Intip

Ini bukan membahas perkara intip-mengintip atawa intai-mengintai, tetapi nama sebuah makanan. Intip – bahasa Jawa, yang berarti kerak nasi.

Saya ingat di masa kecil dulu, ketika ibu di rumah memasak nasi dengan menggunakan kêndhil a.k.a periuk [selain menggunakan dandang tentu saja, karena saat itu belum kenal apa itu magic com/jar]. Biasanya, untuk proses pematangan sempurna, nasi dalam kêndhil tetap dipanaskan di atas tungku/kompor dengan nyala api yang kecil untuk menghindari gosongnya nasi. Nanti, setelah nasi matang dan dipindahkan ke dalam cêthing (bakul nasi terbuat dari bahan metal/aluminium) di bagian bawah kêndhil akan tersisa kerak nasi atawa dinamakan intip.

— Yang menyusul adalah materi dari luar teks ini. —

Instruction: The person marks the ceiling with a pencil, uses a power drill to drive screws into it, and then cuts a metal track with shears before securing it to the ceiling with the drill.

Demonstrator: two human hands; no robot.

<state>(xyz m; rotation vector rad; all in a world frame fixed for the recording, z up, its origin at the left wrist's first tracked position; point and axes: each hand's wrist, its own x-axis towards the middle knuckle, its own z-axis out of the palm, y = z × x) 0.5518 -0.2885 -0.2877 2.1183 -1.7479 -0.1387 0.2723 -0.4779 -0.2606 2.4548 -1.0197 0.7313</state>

Intip itu tidak dibuang, tetapi dimakan juga. Paling tidak, ada dua cara menikmati intip. Pertama, ketika masih hangat intip diangkat dari kêndhil lalu dimakan dengan dibumbui parutan kelapa dan sedikit garam, lalu diawut-awut (dicampurbaurkan). Cara makannya bisa dengan dikepel-kepel, lalu diemplok. Lheb. Gurih dan nikmat!

Lalu yang kedua, intip diambil dari kêndhil tetap pada bentuknya yang utuh (bulat, berpola dari dasar kêndhil), kemudian intip tersebut dijemur sampai kering. Cara menikmatinya, intip yang sudah kering tersebut digoreng jadilah seperti rengginang. Mau rasa asin, taburi garam. Mau rasa manis, bisa diolesi dengan gula Jawa cair. Rasanya? Uenake pol.

Tips mengelupas intip dari kêndhil pernah saya lihat seperti yang dilakukan nenek saya dulu. kêndhil masih dalam keadaan panas, ditaruh di atas tanah (pawonnya nenek dulu masih beralas tanah) yang dibasahi air terlebih dahulu. Biarkan si kêndhil ngadem di situ, nanti dengan mudah kita mengambil intipnya.

Apakah Anda pernah menikmati rasa gurihnya intip?